DATA BLOCK START
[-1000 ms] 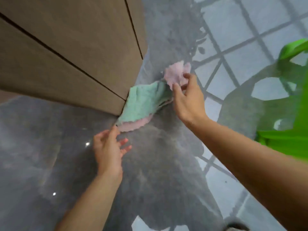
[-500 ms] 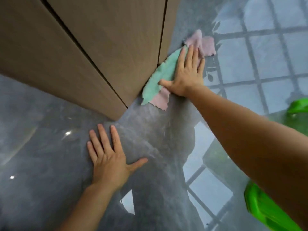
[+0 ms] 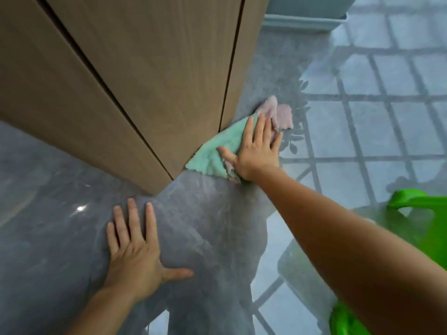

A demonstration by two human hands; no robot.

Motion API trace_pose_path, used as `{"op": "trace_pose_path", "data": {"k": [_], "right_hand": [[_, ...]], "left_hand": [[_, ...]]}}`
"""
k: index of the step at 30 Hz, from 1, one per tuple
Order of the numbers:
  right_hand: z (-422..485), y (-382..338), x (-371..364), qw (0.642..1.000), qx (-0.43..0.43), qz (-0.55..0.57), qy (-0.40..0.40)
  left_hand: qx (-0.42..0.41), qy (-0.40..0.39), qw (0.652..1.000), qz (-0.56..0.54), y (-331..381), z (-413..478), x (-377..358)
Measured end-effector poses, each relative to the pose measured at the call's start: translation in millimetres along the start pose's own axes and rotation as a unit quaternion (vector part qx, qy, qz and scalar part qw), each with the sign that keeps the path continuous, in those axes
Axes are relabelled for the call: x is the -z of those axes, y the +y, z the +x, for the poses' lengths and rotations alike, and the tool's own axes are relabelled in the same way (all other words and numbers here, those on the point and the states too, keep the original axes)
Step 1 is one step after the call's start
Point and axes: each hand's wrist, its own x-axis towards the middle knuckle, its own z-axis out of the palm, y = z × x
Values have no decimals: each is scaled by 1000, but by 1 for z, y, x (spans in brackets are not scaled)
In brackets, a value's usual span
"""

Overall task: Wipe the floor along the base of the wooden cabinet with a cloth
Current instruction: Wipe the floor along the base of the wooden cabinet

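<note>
two bare hands are down on the glossy grey floor (image 3: pixel 60 250). the right hand (image 3: pixel 256 151) reaches forward on a long outstretched arm, palm down, fingers together and lying flat, thumb out to the side. the left hand (image 3: pixel 135 252) sits nearer the person, palm flat on bare floor, fingers spread and pointing toward the wooden cabinet (image 3: pixel 145 68), thumb splayed to the right.

the cabinet rises from the floor with dark seams between its panels, its corner coming down between the two hands. a green plastic object (image 3: pixel 425 213) stands at the right edge of the view, partly hidden behind the right forearm. window grid reflections cross the floor on the right.

the right grip is open and pressed flat on the cloth (image 3: pixel 215 151), pinching nothing. the cloth, mint green with a pink layer showing beyond the fingertips, lies on the floor touching the cabinet's base. the left grip holds nothing.
</note>
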Motion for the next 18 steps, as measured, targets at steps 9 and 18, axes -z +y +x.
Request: {"op": "trace_pose_path", "data": {"k": [9, 18], "right_hand": [[-66, -81, -22, 996, 36, 26, -75], [-41, -49, -20, 1000, -11, 19, 1]], "left_hand": [[-1, -13, 1000, -7, -1, 2, 2], [3, -7, 1000, -25, -3, 3, -1]]}}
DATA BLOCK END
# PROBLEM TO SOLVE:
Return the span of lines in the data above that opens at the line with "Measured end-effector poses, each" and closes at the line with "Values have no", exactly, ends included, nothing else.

# COMPLETED EXERCISE:
Measured end-effector poses, each relative to the pose measured at the call's start: translation in millimetres along the start pose's own axes and rotation as a unit quaternion (vector part qx, qy, qz and scalar part qw), each with the sign that keeps the path continuous, in those axes
Axes are relabelled for the call: x is the -z of those axes, y the +y, z the +x, for the poses' lengths and rotations alike, and the tool's own axes are relabelled in the same way (all other words and numbers here, those on the point and the states too, keep the original axes)
Step 1 is one step after the call's start
Point and axes: each hand's wrist, its own x-axis towards the middle knuckle, its own z-axis out of the palm, y = z × x
Values have no decimals: each is scaled by 1000, but by 1 for z, y, x (spans in brackets are not scaled)

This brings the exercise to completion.